#### [REQUIRED WORK]
Once you reach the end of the data, transcribe all of it exactly.
========================
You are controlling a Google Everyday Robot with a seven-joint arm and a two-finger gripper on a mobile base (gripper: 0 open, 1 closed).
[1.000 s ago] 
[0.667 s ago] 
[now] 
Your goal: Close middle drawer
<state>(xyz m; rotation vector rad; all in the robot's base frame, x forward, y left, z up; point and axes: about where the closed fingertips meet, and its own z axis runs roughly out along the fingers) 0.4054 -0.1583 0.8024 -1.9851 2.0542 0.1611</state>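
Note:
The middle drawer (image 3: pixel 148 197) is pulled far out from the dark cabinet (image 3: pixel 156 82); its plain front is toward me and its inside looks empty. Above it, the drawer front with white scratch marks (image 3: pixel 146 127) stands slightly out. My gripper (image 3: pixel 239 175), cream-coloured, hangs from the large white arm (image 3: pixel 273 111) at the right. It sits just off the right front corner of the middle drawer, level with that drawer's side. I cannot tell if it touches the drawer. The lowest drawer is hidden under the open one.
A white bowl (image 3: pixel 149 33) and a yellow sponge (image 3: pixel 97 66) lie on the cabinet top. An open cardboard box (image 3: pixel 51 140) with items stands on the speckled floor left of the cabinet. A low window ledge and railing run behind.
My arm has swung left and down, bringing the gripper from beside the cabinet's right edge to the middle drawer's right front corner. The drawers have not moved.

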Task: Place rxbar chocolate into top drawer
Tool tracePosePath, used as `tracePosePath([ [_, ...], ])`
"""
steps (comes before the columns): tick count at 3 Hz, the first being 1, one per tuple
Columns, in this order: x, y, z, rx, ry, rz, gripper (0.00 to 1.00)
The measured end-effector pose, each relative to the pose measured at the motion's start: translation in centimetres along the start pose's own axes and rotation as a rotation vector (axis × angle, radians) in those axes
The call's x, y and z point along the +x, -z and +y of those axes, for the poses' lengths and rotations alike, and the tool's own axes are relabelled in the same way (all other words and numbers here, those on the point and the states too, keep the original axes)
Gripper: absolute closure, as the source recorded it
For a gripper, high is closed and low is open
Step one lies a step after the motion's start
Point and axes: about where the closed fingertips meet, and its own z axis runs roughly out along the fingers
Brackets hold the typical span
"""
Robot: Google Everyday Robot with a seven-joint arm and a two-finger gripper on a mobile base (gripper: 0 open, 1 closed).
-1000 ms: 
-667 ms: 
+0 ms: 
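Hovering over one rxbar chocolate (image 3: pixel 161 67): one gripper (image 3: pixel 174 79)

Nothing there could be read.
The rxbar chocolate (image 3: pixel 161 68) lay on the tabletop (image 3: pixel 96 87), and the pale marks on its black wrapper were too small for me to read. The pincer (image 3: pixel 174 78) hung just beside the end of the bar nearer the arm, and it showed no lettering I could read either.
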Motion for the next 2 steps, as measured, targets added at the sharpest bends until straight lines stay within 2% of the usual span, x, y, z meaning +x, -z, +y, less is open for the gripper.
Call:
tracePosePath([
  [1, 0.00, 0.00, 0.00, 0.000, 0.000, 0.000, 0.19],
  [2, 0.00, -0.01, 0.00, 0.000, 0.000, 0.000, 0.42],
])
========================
#### [RESULT]
You are controlling a Google Everyday Robot with a seven-joint arm and a two-finger gripper on a mobile base (gripper: 0 open, 1 closed).
[1.000 s ago] 
[0.667 s ago] 
[now] 
Your goal: Close middle drawer
<state>(xyz m; rotation vector rad; all in the robot's base frame, x forward, y left, z up; point and axes: about where the closed fingertips meet, and its own z axis runs roughly out along the fingers) 0.4054 -0.1583 0.8024 -1.9851 2.0542 0.1611</state>
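Note:
The middle drawer (image 3: pixel 148 197) is pulled far out from the dark cabinet (image 3: pixel 156 82); its plain front is toward me and its inside looks empty. Above it, the drawer front with white scratch marks (image 3: pixel 146 127) stands slightly out. My gripper (image 3: pixel 239 175), cream-coloured, hangs from the large white arm (image 3: pixel 273 111) at the right. It sits just off the right front corner of the middle drawer, level with that drawer's side. I cannot tell if it touches the drawer. The lowest drawer is hidden under the open one.
A white bowl (image 3: pixel 149 33) and a yellow sponge (image 3: pixel 97 66) lie on the cabinet top. An open cardboard box (image 3: pixel 51 140) with items stands on the speckled floor left of the cabinet. A low window ledge and railing run behind.
My arm has swung left and down, bringing the gripper from beside the cabinet's right edge to the middle drawer's right front corner. The drawers have not moved.
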
Task: Place rxbar chocolate into top drawer
Tool tracePosePath, used as `tracePosePath([ [_, ...], ])`
"""
steps (comes before the columns): tick count at 3 Hz, the first being 1, one per tuple
Columns, in this order: x, y, z, rx, ry, rz, gripper (0.00 to 1.00)
The measured end-effector pose, each relative to the pose measured at the motion's start: translation in centimetres along the start pose's own axes and rotation as a rotation vector (axis × angle, radians) in those axes
The call's x, y and z point along the +x, -z and +y of those axes, for the poses' lengths and rotations alike, and the tool's own axes are relabelled in the same way (all other words and numbers here, those on the point and the states too, keep the original axes)
Gripper: absolute closure, as the source recorded it
For a gripper, high is closed and low is open
Step one lies a step after the motion's start
Point and axes: about where the closed fingertips meet, and its own z axis runs roughly out along the fingers
Brackets hold the typical span
"""
Robot: Google Everyday Robot with a seven-joint arm and a two-finger gripper on a mobile base (gripper: 0 open, 1 closed).
-1000 ms: 
-667 ms: 
+0 ms: 
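Hovering over one rxbar chocolate (image 3: pixel 161 67): one gripper (image 3: pixel 174 79)

Nothing there could be read.
The rxbar chocolate (image 3: pixel 161 68) lay on the tabletop (image 3: pixel 96 87), and the pale marks on its black wrapper were too small for me to read. The pincer (image 3: pixel 174 78) hung just beside the end of the bar nearer the arm, and it showed no lettering I could read either.
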Motion for the next 2 steps, as measured, targets added at the sharpest bends until straight lines stay within 2% of the usual span, x, y, z meaning +x, -z, +y, less is open for the gripper.
Call:
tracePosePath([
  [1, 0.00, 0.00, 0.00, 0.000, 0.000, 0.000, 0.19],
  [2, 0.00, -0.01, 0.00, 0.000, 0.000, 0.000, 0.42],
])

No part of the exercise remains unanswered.